(Exercise data Opens)
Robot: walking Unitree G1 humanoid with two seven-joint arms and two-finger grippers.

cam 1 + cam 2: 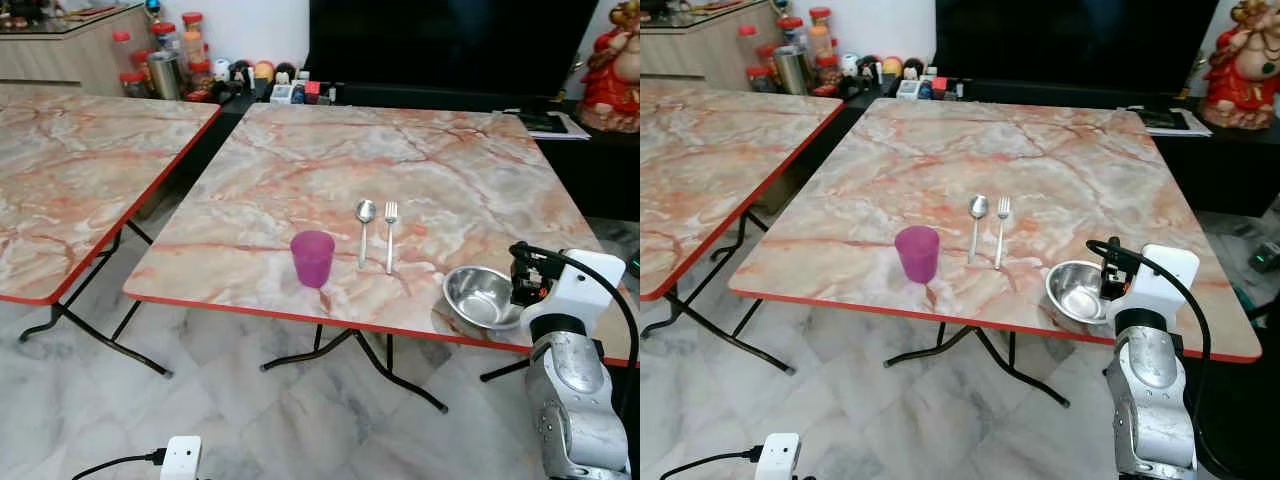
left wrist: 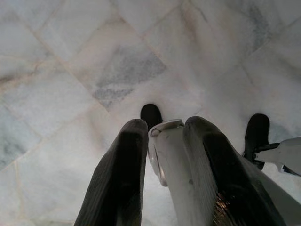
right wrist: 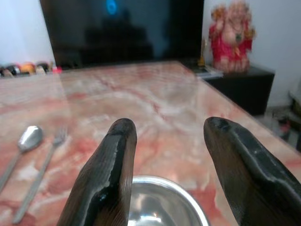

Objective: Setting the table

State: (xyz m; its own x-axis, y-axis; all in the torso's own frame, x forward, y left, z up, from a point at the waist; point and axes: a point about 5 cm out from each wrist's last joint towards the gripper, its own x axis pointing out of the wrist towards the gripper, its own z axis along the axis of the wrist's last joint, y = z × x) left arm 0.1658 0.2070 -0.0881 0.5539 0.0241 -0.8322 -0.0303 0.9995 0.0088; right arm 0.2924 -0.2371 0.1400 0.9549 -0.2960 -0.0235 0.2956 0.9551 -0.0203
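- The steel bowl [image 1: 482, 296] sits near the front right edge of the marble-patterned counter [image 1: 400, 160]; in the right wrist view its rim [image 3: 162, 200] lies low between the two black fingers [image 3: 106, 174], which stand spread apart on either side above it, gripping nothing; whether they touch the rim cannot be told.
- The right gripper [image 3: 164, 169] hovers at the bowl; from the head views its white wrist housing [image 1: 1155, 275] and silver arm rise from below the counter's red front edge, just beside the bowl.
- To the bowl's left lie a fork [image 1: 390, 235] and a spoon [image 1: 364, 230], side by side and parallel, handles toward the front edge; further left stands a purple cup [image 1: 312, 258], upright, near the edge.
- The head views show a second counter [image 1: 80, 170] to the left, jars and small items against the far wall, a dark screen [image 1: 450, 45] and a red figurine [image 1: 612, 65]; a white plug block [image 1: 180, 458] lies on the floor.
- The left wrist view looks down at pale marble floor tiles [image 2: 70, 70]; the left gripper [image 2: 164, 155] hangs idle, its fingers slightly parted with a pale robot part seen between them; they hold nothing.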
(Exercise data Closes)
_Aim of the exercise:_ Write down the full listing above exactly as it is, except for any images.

_Answer area:_
Robot: walking Unitree G1 humanoid with two seven-joint arms and two-finger grippers.

cam 1 + cam 2: 
left wrist: 
right wrist: 

Objective: Setting the table

State: (xyz m; its own x-axis, y-axis; all in the torso's own frame, x forward, y left, z up, from a point at the waist; point and axes: a point about 5 cm out from each wrist's last joint towards the gripper, its own x axis pointing out of the wrist towards the gripper, its own z axis along the axis of the wrist's last joint, y = z × x) left arm 0.1658 0.2070 -0.0881 0.5539 0.0241 -0.8322 -0.0303 0.9995 0.0088; right arm 0.2924 -0.2371 0.1400 0.9549 -0.2960 -0.0235 0.2956 0.9551 -0.0203
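- The steel bowl [image 1: 482, 296] sits near the front right edge of the marble-patterned counter [image 1: 400, 160]; in the right wrist view its rim [image 3: 162, 200] lies low between the two black fingers [image 3: 106, 174], which stand spread apart on either side above it, gripping nothing; whether they touch the rim cannot be told.
- The right gripper [image 3: 164, 169] hovers at the bowl; from the head views its white wrist housing [image 1: 1155, 275] and silver arm rise from below the counter's red front edge, just beside the bowl.
- To the bowl's left lie a fork [image 1: 390, 235] and a spoon [image 1: 364, 230], side by side and parallel, handles toward the front edge; further left stands a purple cup [image 1: 312, 258], upright, near the edge.
- The head views show a second counter [image 1: 80, 170] to the left, jars and small items against the far wall, a dark screen [image 1: 450, 45] and a red figurine [image 1: 612, 65]; a white plug block [image 1: 180, 458] lies on the floor.
- The left wrist view looks down at pale marble floor tiles [image 2: 70, 70]; the left gripper [image 2: 164, 155] hangs idle, its fingers slightly parted with a pale robot part seen between them; they hold nothing.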

With that, the output is complete.